The Wembley Medispa

Botox, Close-up, beauty shot of a smiling, beautiful brunette woman

Topical Botox

Tuesday 22 May 2012

In our constant search to bring our clients that latest advancements in Aesthetics and Anti-Aging treatments from around the world, I “stumbled across” research being conducted on “topical Botox”.

Industry-funded research has optimistically pinned the moderate success in the reduction of lines in the crows feet on the use of a topical gel that contains the active protein found in Botox. The excitement around this is based on the hope that we will no longer need to use needles to administer botox.

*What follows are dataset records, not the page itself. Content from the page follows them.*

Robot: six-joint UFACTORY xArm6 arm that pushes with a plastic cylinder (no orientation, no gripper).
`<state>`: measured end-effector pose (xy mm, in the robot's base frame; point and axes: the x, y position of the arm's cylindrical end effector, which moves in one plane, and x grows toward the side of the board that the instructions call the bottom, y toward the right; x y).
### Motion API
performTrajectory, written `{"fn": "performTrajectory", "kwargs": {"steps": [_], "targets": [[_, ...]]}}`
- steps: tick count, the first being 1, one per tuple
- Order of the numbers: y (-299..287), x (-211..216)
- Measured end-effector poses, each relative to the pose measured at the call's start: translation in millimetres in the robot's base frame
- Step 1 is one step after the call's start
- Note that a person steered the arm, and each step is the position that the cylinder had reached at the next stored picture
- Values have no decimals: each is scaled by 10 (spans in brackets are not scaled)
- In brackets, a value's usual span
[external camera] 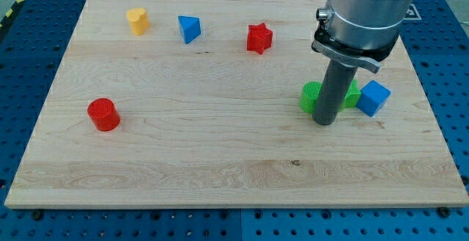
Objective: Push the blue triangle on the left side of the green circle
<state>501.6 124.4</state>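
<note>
Rod and tip first: my tip (324, 121) rests on the pale wooden board (220, 160) at the view's right, just below a green plastic block (311, 96) whose middle the dark rod hides, so its shape cannot be told for certain. There are no jaws here, only the straight rod under a grey cylindrical mount (366, 14). A blue cube (374, 97) sits touching or just beside the green block's right end, to the right of my tip.

Well apart, near the view's top and left of centre, lies the blue triangle (189, 28), a small wedge-shaped block; its sharpest corner points toward the view's right, and no clear long axis can be made out. A yellow heart-shaped block (137, 20) stands to its left, a red star-shaped block (259, 38) to its right. A red cylinder (103, 114) sits alone at the view's left, lower down. No containers are on the board
</note>
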Motion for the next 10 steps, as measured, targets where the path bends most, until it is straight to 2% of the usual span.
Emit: {"fn": "performTrajectory", "kwargs": {"steps": [2,3,5,6,7,9,10], "targets": [[-61,-211],[-183,-106],[-1211,17],[-1211,17],[-1617,-26],[-3130,-589],[-3805,-1178]]}}
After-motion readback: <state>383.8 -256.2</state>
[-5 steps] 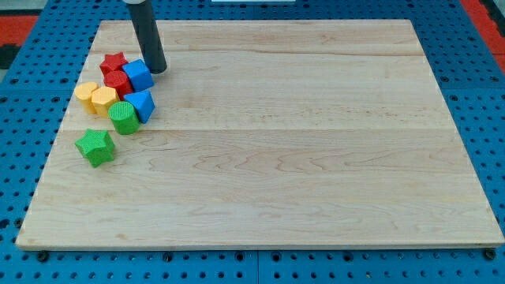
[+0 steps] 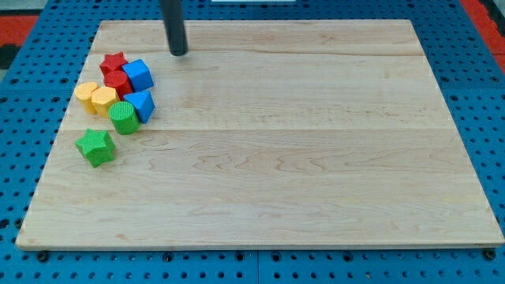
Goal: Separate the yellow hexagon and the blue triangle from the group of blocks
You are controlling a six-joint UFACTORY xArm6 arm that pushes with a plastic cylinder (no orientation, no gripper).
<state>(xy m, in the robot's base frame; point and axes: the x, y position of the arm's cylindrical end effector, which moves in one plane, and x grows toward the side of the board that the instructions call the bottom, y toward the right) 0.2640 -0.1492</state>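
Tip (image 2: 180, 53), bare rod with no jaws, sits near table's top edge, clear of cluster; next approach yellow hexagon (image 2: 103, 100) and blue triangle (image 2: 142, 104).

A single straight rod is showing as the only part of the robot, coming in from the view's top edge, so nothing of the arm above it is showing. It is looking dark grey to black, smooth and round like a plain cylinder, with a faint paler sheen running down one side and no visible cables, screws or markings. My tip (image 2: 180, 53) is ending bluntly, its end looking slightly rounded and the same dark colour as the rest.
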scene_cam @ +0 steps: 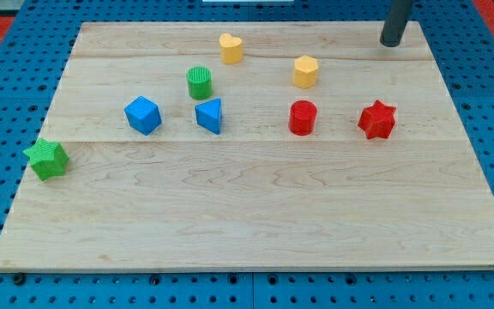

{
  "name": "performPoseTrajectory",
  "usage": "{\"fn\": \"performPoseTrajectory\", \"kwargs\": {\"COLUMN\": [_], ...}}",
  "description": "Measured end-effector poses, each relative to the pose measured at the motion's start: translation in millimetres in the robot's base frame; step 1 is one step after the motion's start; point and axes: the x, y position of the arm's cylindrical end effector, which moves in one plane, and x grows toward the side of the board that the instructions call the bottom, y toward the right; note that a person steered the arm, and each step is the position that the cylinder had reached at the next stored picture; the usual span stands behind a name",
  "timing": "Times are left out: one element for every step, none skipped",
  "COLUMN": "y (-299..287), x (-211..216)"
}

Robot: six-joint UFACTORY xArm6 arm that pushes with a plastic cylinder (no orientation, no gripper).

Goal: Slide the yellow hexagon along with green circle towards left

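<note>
Most of the rod runs off the frame's top edge; my tip (390, 42), touching no block, sits upper right of the yellow hexagon (305, 71), with the green circle (199, 82) farther left.

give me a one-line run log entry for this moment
my tip: top right, touching no block | yellow hexagon: left of tip, apart | green circle: further left, apart from hexagon | push: not begun

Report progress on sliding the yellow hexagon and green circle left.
Done: nothing visible yet. The yellow hexagon sits right of centre near the view's top, apart from the green circle further left. In hand: my tip stands near the top right corner, right of the hexagon, touching no block. Left: reach the hexagon's right side and push it left into the circle.
</note>
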Motion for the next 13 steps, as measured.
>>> {"fn": "performPoseTrajectory", "kwargs": {"y": [9.1,11.1,-9.2,-42.2,-54.0,-71.1,-110.5,-143.8,-179.4,-228.4,-272.2,-317.8,-360.2], "x": [0.0,16.9,32.9,41.4,44.0,48.1,57.3,70.4,90.8,98.4,99.6,91.4,82.9]}}
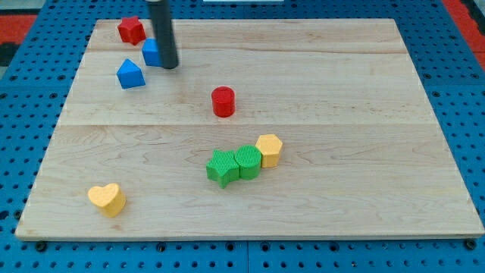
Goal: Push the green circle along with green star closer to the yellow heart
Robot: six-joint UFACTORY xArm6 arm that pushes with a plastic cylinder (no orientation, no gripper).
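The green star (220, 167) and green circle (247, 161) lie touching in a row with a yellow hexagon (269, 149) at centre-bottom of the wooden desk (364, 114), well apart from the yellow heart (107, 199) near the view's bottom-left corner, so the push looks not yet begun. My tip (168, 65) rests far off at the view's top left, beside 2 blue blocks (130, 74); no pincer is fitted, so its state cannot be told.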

How soon will the day arrive?

Very similar to injectected Botox, the effects of the gel, last for around three to four months, according to lead researcher Dr Michael Kane.

Dr Michael Kane, a plastic surgeon based in Manhattan, NY, is quoted saying that the gel “noticeably softened crow’s feet,” and was there for extremely encouraged by their initial research findings. He has served as an investigator and consultant to Revance Therapeutics of Mountain View, Calif., the gel maker that has been trying to develop a Botox alternative for several years.

As the lead researcher however, he too is not quite certain what the actual implications of their discovery is. According to him there are several caveats. They are still unclear as to how much the treatment would cost, whether the gel would work better than injected Botox in all areas of the body and most importantly when it might be available.

The gel is “not commercialised, it’s not approved,” Kane said, noting the research is part of a phase II clinical trial. “No one is going to be running to the doctor and getting this until phase III studies are done and the FDA rules.”

The biggest advantage of the gel compared to injecting Botox, is that Botox injections can sometimes be uncomfortable or even be painful and may result in “the appearance of a ‘frozen,’ insincere smile,” according to the study abstract.

As part of the three phase study 90 patients with moderate to severe wrinkles around the eye were randomly assigned to receive an application of a placebo gel or the botulinum toxin gel.

This is only the second of three phases of research required before a drug is approved by the U.S. Food and Drug Administration, so it will still be sometime before we see the drug come to our shores here in South Africa.

Although I am personally aware that Dr Desmond Fernandes, a Plastic Surgeon based here in Cape Town and founder of Environ is also conducting his own research on a similar gel.

Another advantage according to Dr. Seth Thaller, chief of the Division of Plastic, Aesthetic and Reconstructive Surgery at the University of Miami Miller School of Medicine, is that Botox injections can cause bruising, which a gel obviously would not. Therefore a pain-free, less expensive wrinkle treatment would likely boost the field of non-invasive cosmetic surgery.

Dr Thaller says “The gel is applied to the crow’s feet area, and it sits there for half an hour and is then wiped off,”

Almost 90 percent of those who got the gel showed what researchers called a “clinically meaningful” reduction in wrinkles, compared to 28 percent of those who got the placebo.

In a second study involving 180 adults with crow’s feet, about 40 percent of those treated with the gel responded favorably.

Despite their drawbacks, Botox and Dysport (another muscle relaxant), are the most popular minimally invasive cosmetic surgery procedures performed in the United States, according to the American Society for Aesthetic Plastic Surgery.

In Dr Kane’s study some of the adverse effects included eye itching, flu-like illness and urinary tract infection. Whether these were directly related to the gel or not is not conclusive, but is unlikely.

For those Physicians worried that they would lose their regular Botox clients, the gel would be regarded as a drug rather than a skin cream, according to the study authors, so patients could only undergo in the procedure at a physician’s office.

Another draw back of the gel according to Dr Thaller is that it may be difficult for a gel to reach the level of wrinkle-softening precision that injections provide. “With the needle, you can really pinpoint the muscles you’re injecting,” he said.

However, he still believes, there’s a big advantage to a gel as compared to an injection: “No needle.”

The findings of these studies were to be released at the American Society of Plastic Surgeons annual conference in Denver last month. In my view this type of research presented at meetings should always be considered preliminary until published in a peer-reviewed medical journal.

Although it might be a year or two before these innovations reach us here in South Africa, it is exciting to know that more and more our treatments are becoming minimally invasive.